Source data below:

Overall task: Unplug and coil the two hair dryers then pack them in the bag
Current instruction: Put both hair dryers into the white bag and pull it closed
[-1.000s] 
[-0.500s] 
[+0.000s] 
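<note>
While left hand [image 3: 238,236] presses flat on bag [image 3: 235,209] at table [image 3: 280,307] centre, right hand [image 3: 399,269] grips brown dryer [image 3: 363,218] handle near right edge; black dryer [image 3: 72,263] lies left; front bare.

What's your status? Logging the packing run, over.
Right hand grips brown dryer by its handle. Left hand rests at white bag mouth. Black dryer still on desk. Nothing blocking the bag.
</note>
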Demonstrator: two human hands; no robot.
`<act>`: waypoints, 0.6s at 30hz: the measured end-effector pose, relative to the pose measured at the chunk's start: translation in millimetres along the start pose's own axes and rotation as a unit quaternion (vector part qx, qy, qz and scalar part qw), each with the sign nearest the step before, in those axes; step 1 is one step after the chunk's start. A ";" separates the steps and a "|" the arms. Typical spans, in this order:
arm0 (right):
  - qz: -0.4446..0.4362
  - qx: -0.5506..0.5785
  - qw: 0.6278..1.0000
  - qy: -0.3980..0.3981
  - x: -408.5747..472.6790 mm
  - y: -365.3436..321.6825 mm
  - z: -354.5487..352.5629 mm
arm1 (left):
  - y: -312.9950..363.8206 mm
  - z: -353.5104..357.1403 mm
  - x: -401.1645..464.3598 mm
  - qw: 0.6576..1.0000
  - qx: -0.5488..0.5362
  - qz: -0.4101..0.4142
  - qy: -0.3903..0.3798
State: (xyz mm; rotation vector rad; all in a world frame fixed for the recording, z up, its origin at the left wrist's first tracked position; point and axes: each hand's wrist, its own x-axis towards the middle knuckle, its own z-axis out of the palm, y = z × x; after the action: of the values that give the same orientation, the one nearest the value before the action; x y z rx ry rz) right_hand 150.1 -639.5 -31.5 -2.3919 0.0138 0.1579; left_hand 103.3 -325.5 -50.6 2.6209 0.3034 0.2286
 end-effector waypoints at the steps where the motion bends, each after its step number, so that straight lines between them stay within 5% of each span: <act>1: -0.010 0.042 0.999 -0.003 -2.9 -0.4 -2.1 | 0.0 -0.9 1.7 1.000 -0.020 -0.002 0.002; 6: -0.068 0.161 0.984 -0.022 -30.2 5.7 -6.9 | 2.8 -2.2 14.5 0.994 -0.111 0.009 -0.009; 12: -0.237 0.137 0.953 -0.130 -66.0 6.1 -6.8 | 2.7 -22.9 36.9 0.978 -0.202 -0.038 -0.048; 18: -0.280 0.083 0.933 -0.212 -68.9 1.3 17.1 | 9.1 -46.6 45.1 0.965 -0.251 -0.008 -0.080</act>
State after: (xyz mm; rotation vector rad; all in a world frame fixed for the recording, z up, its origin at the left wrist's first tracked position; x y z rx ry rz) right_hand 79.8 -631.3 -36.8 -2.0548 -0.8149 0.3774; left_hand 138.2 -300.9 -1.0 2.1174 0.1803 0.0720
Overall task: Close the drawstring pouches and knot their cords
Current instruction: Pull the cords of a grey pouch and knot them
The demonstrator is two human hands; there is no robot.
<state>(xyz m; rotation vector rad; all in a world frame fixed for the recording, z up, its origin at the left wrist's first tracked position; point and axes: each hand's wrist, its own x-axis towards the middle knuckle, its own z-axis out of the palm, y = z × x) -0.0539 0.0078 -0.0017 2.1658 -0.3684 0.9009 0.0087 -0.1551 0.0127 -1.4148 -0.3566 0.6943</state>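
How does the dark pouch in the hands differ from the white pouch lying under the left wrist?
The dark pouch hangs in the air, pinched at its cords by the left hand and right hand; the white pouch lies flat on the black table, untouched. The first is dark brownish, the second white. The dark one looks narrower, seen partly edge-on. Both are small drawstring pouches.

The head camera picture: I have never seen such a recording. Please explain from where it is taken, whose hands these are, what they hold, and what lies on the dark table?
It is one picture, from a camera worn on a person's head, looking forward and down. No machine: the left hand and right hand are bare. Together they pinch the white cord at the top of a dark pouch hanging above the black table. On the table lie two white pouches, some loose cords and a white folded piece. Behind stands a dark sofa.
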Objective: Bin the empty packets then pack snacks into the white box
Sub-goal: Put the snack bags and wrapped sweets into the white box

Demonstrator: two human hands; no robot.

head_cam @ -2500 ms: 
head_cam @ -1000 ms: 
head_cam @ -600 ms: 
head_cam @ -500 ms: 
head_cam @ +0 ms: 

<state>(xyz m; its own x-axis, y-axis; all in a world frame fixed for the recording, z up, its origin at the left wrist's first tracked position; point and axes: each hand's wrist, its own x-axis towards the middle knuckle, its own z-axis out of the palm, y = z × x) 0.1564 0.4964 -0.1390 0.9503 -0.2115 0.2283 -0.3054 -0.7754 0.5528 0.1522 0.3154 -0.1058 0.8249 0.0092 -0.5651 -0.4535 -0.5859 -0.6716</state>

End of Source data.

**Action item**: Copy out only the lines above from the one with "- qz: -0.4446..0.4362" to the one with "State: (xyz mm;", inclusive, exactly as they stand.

**Expected answer**:
  - qz: -0.4446..0.4362
  - qx: -0.5506..0.5785
  - qw: 0.6278..1.0000
  - qy: -0.3980..0.3981
  - x: -408.5747..472.6790 mm
  - y: -365.3436..321.6825 mm
  - z: -354.5487..352.5629 mm
arm1 (left):
  - y: -312.9950..363.8206 mm
  - z: -353.5104..357.1403 mm
  - x: -401.1645..464.3598 mm
  - qw: 0.6576..1.0000
  - qx: -0.5488..0.5362
  - qz: -0.4101..0.4142
  - qy: -0.3903..0.3798
State: (xyz mm; rotation vector rad; all in a world frame fixed for the recording, z up, its origin at the left wrist's first tracked position; point and axes: each hand's wrist, its own x-axis towards the middle knuckle, its own z-axis out of the palm, y = z × x; after the action: of the values that give the same orientation, the one nearest the value before the action; x y z rx ry rz) right_hand 150.1 -639.5 -31.5 -2.3919 0.0138 0.1579; left_hand 103.3 -325.5 -50.6 2.6209 0.3034 0.2286

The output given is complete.